Problem description –
The response should be an exact repetition of all the entries.
[Raw data Boundary: Start]
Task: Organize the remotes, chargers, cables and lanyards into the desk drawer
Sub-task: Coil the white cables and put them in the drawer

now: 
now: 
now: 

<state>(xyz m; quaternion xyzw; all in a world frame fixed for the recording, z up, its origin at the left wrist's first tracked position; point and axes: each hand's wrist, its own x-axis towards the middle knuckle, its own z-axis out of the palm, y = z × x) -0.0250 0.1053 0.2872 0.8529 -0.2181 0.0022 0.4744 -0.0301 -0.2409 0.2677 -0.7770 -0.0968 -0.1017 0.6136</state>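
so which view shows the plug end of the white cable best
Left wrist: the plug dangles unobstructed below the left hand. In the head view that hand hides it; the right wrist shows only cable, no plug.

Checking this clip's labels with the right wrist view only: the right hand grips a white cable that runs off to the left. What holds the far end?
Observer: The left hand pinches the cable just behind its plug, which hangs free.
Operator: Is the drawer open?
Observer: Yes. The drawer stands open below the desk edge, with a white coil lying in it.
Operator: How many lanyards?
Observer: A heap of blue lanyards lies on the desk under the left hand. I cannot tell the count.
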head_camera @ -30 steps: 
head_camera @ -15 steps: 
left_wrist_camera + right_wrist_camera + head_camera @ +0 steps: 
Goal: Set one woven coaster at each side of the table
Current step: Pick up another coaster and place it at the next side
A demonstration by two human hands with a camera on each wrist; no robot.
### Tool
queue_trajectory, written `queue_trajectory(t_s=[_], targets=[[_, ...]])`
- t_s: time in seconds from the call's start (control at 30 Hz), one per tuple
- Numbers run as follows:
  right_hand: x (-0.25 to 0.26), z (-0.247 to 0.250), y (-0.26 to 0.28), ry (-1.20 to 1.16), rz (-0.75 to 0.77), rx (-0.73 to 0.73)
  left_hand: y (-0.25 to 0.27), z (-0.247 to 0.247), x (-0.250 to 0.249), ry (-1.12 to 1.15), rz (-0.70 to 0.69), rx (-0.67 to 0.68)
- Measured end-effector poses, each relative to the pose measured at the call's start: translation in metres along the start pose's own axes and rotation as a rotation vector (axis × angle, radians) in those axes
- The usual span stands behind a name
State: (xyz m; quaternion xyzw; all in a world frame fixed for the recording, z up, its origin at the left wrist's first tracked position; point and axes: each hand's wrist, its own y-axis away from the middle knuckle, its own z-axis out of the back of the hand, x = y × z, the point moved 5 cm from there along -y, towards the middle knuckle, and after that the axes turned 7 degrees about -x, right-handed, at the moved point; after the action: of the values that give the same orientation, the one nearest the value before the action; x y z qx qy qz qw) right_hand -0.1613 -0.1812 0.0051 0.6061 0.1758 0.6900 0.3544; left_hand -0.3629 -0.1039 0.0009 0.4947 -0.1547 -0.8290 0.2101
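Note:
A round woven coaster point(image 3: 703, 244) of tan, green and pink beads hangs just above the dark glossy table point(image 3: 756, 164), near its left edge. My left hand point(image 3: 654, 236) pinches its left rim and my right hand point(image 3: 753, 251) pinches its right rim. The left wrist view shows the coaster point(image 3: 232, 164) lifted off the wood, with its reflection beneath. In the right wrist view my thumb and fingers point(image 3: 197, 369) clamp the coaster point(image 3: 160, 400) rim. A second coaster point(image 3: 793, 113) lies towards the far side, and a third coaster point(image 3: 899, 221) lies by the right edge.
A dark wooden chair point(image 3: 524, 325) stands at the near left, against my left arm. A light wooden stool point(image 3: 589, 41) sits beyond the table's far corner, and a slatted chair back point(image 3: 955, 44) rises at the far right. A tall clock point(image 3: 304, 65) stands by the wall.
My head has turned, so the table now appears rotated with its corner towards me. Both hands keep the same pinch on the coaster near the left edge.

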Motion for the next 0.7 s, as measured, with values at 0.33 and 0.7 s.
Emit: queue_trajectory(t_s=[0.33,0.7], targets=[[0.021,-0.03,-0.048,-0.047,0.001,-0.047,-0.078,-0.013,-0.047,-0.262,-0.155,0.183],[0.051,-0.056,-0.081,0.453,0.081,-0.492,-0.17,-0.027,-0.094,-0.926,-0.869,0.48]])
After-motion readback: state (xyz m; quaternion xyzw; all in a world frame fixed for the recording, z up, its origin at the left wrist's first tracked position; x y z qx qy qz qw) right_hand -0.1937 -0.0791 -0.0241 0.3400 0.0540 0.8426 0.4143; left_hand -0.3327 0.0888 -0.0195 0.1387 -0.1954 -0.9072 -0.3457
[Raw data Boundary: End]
Response to the exercise –
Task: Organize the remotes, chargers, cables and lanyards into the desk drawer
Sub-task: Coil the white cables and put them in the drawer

now: 
now: 
now: 

<state>(xyz m; quaternion xyzw; all in a world frame fixed for the recording, z up, its origin at the left wrist's first tracked position; point and axes: each hand's wrist, its own x-axis towards the middle knuckle, its own z-axis out of the palm, y = z × x) -0.0250 0.1053 0.2872 0.8529 -0.2181 0.0022 0.4744 -0.0301 -0.2409 0.2677 -0.7770 -0.0968 -0.1017 0.6136</state>
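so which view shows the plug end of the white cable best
Left wrist: the plug dangles unobstructed below the left hand. In the head view that hand hides it; the right wrist shows only cable, no plug.

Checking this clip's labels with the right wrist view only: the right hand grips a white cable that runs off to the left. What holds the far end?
Observer: The left hand pinches the cable just behind its plug, which hangs free.
Operator: Is the drawer open?
Observer: Yes. The drawer stands open below the desk edge, with a white coil lying in it.
Operator: How many lanyards?
Observer: A heap of blue lanyards lies on the desk under the left hand. I cannot tell the count.
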head_camera @ -30 steps: 
head_camera @ -15 steps: 
left_wrist_camera + right_wrist_camera + head_camera @ +0 steps: 
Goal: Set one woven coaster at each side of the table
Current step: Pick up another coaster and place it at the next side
A demonstration by two human hands with a camera on each wrist; no robot.
### Tool
queue_trajectory, written `queue_trajectory(t_s=[_], targets=[[_, ...]])`
- t_s: time in seconds from the call's start (control at 30 Hz), one per tuple
- Numbers run as follows:
  right_hand: x (-0.25 to 0.26), z (-0.247 to 0.250), y (-0.26 to 0.28), ry (-1.20 to 1.16), rz (-0.75 to 0.77), rx (-0.73 to 0.73)
  left_hand: y (-0.25 to 0.27), z (-0.247 to 0.247), x (-0.250 to 0.249), ry (-1.12 to 1.15), rz (-0.70 to 0.69), rx (-0.67 to 0.68)
- Measured end-effector poses, each relative to the pose measured at the call's start: translation in metres along the start pose's own axes and rotation as a rotation vector (axis × angle, radians) in those axes
- The usual span stands behind a name
State: (xyz m; quaternion xyzw; all in a world frame fixed for the recording, z up, its origin at the left wrist's first tracked position; point and axes: each hand's wrist, its own y-axis away from the middle knuckle, its own z-axis out of the back of the hand, x = y × z, the point moved 5 cm from there along -y, towards the middle knuckle, and after that the axes turned 7 degrees about -x, right-handed, at the moved point; after the action: of the values that give the same orientation, the one nearest the value before the action; x y z qx qy qz qw) right_hand -0.1613 -0.1812 0.0051 0.6061 0.1758 0.6900 0.3544; left_hand -0.3629 -0.1039 0.0009 0.4947 -0.1547 -0.8290 0.2101
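Note:
A round woven coaster point(image 3: 703, 244) of tan, green and pink beads hangs just above the dark glossy table point(image 3: 756, 164), near its left edge. My left hand point(image 3: 654, 236) pinches its left rim and my right hand point(image 3: 753, 251) pinches its right rim. The left wrist view shows the coaster point(image 3: 232, 164) lifted off the wood, with its reflection beneath. In the right wrist view my thumb and fingers point(image 3: 197, 369) clamp the coaster point(image 3: 160, 400) rim. A second coaster point(image 3: 793, 113) lies towards the far side, and a third coaster point(image 3: 899, 221) lies by the right edge.
A dark wooden chair point(image 3: 524, 325) stands at the near left, against my left arm. A light wooden stool point(image 3: 589, 41) sits beyond the table's far corner, and a slatted chair back point(image 3: 955, 44) rises at the far right. A tall clock point(image 3: 304, 65) stands by the wall.
My head has turned, so the table now appears rotated with its corner towards me. Both hands keep the same pinch on the coaster near the left edge.
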
Motion for the next 0.7 s, as measured, with values at 0.33 and 0.7 s.
Emit: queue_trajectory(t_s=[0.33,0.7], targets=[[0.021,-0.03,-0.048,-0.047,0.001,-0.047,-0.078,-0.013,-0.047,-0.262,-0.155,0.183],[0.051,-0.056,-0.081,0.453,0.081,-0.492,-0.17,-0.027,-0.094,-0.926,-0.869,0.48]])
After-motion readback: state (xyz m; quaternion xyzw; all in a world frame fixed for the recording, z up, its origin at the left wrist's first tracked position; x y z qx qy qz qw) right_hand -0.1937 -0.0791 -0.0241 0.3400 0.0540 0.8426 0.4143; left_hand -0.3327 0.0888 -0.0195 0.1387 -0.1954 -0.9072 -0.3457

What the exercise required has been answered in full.